Abstract
This article examines the relationship between consumer expectations and macro variables. The research covers five EU member states: Croatia, the Czech Republic, Hungary, Poland, and Romania in the period from 2011 to 2015. Its aim is to find long-run dependence of expectations and financial and real sphere variables in the post-crisis era. No previous studies for this sample and time span exist: this paper contributes to the strand of the literature detecting formation patterns of expectations. VAR/VEC models are estimated in order to trace impulse response to expectations. Five different stories have been found about expectation formation for each economy.
Disclosure statement
No potential conflict of interest was reported by the authors.
Notes
1. Bulgaria is excluded, as preliminary examination has shown no valid relation of expectations and macro variables. This could be mainly due to currency board regime which diverges from expectation-focused monetary frameworks.

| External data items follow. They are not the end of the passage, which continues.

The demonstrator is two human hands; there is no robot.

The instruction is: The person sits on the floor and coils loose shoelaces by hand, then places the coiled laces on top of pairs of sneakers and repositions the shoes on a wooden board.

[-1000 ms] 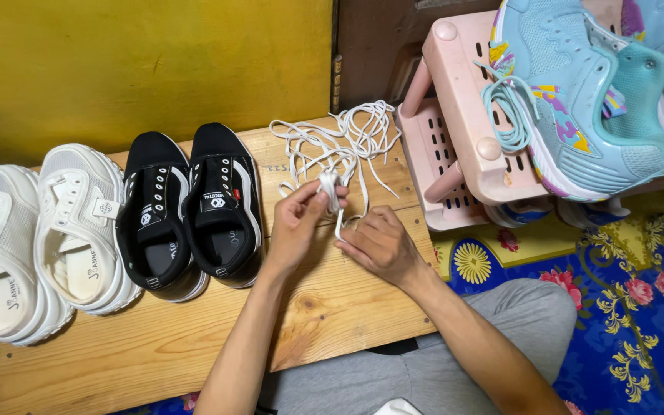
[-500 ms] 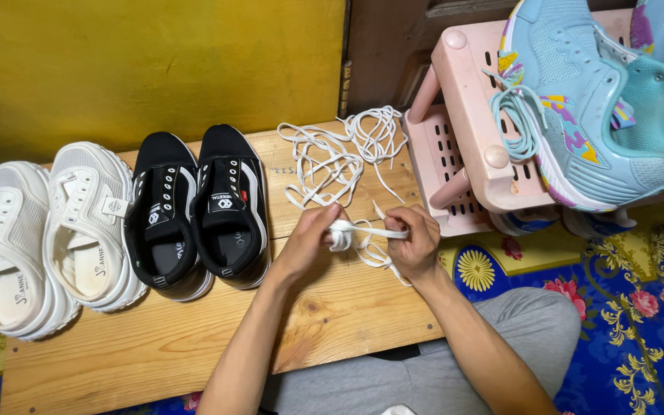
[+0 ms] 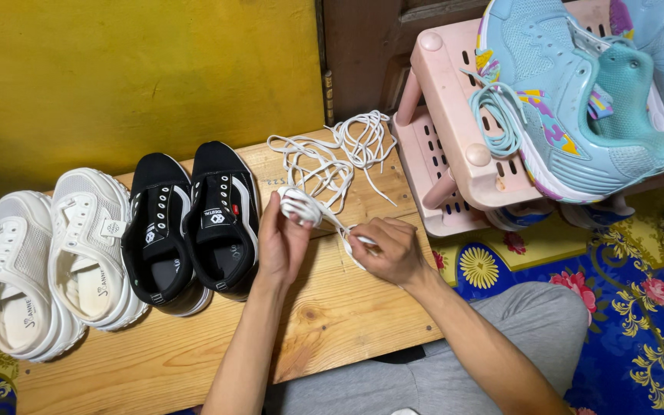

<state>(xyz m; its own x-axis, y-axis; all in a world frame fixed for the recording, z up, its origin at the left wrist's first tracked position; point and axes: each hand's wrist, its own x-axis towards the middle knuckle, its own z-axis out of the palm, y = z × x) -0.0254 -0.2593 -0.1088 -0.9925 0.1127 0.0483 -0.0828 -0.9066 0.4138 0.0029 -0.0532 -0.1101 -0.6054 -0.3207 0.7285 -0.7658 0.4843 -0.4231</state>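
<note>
My left hand (image 3: pixel 280 244) grips a small wound bundle of white shoelace (image 3: pixel 299 205) just right of the black shoes. My right hand (image 3: pixel 390 250) pinches the same lace a short way along, and the strand runs taut between the two hands. A loose tangle of white laces (image 3: pixel 330 157) lies on the wooden board (image 3: pixel 332 315) beyond my hands. A pair of black sneakers (image 3: pixel 194 223) without laces stands beside my left hand, with a pair of white sneakers (image 3: pixel 48 257) further left.
A pink plastic shoe rack (image 3: pixel 443 131) stands at the right, with light blue sneakers (image 3: pixel 570 107) on top. A yellow wall runs behind the board. A blue flowered rug (image 3: pixel 624 292) covers the floor at the right, and my grey-trousered knee is below.
My left hand has lifted up and left with the wound bundle. My right hand has come down and nearer, still holding the lace.
</note>
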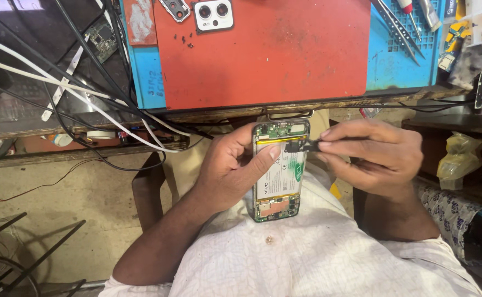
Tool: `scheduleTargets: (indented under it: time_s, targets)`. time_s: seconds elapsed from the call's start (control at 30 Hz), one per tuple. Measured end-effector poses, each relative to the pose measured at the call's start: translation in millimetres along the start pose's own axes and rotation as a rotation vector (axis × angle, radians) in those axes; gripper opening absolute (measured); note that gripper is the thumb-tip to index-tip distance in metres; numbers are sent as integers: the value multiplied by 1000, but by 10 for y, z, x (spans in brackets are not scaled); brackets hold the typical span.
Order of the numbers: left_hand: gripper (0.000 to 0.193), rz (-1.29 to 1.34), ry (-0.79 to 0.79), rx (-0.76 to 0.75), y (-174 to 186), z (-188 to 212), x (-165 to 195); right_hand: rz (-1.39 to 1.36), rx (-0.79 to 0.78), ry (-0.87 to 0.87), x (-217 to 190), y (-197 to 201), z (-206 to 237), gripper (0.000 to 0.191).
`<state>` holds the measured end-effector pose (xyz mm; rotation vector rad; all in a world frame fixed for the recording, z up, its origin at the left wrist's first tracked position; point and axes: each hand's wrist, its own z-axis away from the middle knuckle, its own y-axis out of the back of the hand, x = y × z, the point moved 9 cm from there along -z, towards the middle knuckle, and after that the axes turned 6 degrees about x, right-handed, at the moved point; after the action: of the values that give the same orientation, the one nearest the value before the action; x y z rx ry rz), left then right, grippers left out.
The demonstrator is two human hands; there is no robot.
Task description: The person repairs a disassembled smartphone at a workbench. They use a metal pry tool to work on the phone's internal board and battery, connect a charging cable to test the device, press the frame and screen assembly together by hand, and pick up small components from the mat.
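Observation:
An opened smartphone (278, 181) with its back cover off shows a white battery and green circuit boards. My left hand (227, 168) grips it from the left, thumb pressed on the battery, holding it upright over my lap below the bench edge. My right hand (375, 154) pinches a small black part (301, 146), a flex strip or connector, at the phone's upper right, just under the yellow strip near the top board.
A red mat (268, 55) lies on a blue work mat (145, 77) on the bench above. On the red mat are camera cover pieces (213, 15) and small screws (185, 39). Tweezers and screwdrivers (406, 22) lie at the right. White and black cables (76, 88) hang at the left.

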<state>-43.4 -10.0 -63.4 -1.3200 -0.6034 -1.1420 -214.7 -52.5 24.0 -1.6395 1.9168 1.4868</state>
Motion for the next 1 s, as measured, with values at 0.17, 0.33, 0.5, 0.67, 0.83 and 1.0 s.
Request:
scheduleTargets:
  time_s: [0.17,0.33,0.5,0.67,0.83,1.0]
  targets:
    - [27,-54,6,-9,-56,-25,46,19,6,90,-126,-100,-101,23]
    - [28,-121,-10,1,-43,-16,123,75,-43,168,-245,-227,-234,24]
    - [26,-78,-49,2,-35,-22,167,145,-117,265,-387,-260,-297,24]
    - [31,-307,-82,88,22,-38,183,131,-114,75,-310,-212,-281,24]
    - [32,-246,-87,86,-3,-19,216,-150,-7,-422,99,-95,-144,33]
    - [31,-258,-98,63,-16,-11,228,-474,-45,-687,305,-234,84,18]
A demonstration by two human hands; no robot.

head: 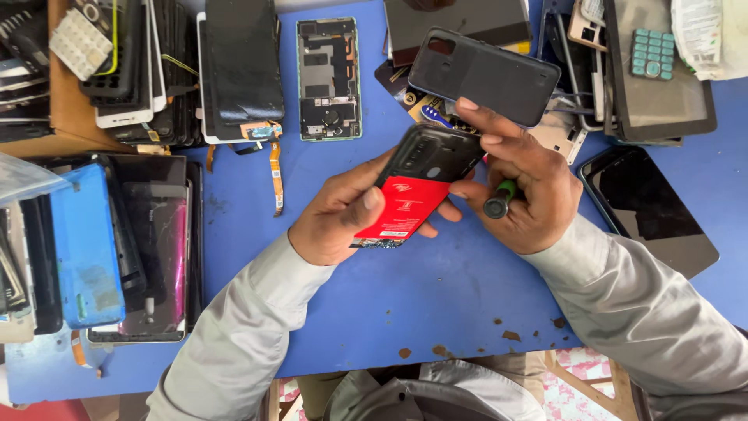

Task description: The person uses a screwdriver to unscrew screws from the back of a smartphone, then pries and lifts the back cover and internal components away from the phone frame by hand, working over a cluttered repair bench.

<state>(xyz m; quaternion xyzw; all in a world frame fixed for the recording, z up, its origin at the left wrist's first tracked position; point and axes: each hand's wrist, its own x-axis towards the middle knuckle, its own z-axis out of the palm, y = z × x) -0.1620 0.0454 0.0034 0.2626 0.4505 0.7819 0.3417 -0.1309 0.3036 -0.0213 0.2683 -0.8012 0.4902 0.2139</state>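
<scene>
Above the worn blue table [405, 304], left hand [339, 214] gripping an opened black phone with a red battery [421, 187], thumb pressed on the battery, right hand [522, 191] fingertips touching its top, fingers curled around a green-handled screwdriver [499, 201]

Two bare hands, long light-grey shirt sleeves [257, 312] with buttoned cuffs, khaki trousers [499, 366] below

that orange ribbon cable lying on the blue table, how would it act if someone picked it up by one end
The orange ribbon cable looks thin and flat, so it would probably droop rather than stay stiff. It seems very light for its length. It is likely delicate: the narrow strip could crease or tear where it joins the small connector end.
</scene>
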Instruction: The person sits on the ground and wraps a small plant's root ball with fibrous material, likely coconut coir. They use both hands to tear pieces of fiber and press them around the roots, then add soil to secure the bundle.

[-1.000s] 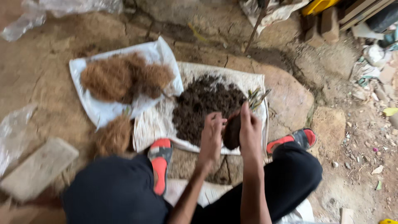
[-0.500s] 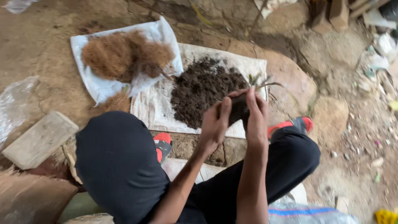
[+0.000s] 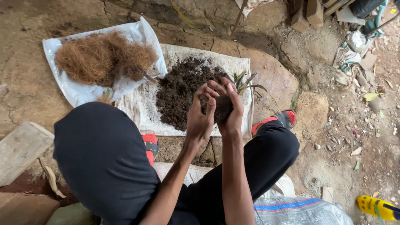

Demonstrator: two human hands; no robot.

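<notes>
Dark crumbly soil ball (image 3: pixel 223 109) with thin green leaves sprouting beyond the fingers sits clamped between left hand (image 3: pixel 200 118) and right hand (image 3: pixel 233 112), above the dark soil heap (image 3: pixel 179 89); probably fragile, best cupped underneath.

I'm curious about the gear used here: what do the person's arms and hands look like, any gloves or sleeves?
Both arms are bare along all that shows, with no sleeves in view. The left hand and right hand wear no gloves, and no rings, watch or bands can be seen. The fingers are slim.
</notes>
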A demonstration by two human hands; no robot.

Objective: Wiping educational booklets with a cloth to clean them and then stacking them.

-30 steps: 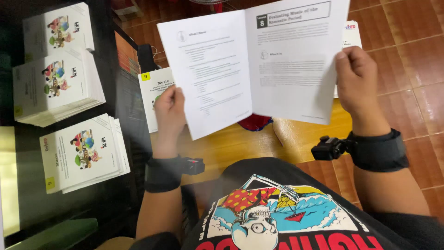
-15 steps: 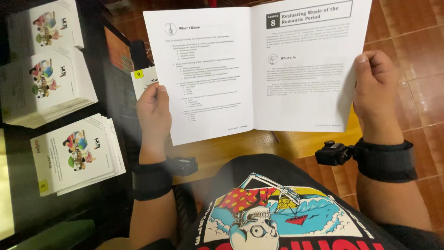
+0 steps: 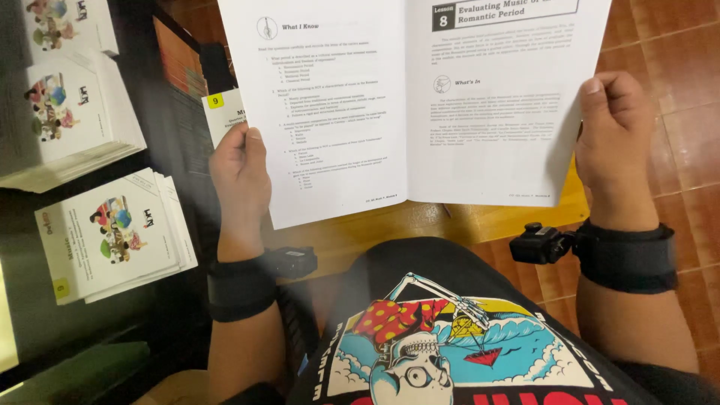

2. Estimates of the degree of Czech consumers’ forward-lookingness start from 8% (Łyziak and Mackiewicz-Łyziak Citation2014). According to this research, only Polish consumers outperformed Czech consumers. Other studies find Czech consumers the most forward-looking in our sample in the longer run and for recent post-crisis sample (Szyszko and Rutkowska Citation2017).
3. The Hungarian National Bank conducted an eclectic strategy combining inflation targeting with forint exchange rate vis-à-vis euro stabilization. Exchange rate commitment was abandoned at the beginning of 2008.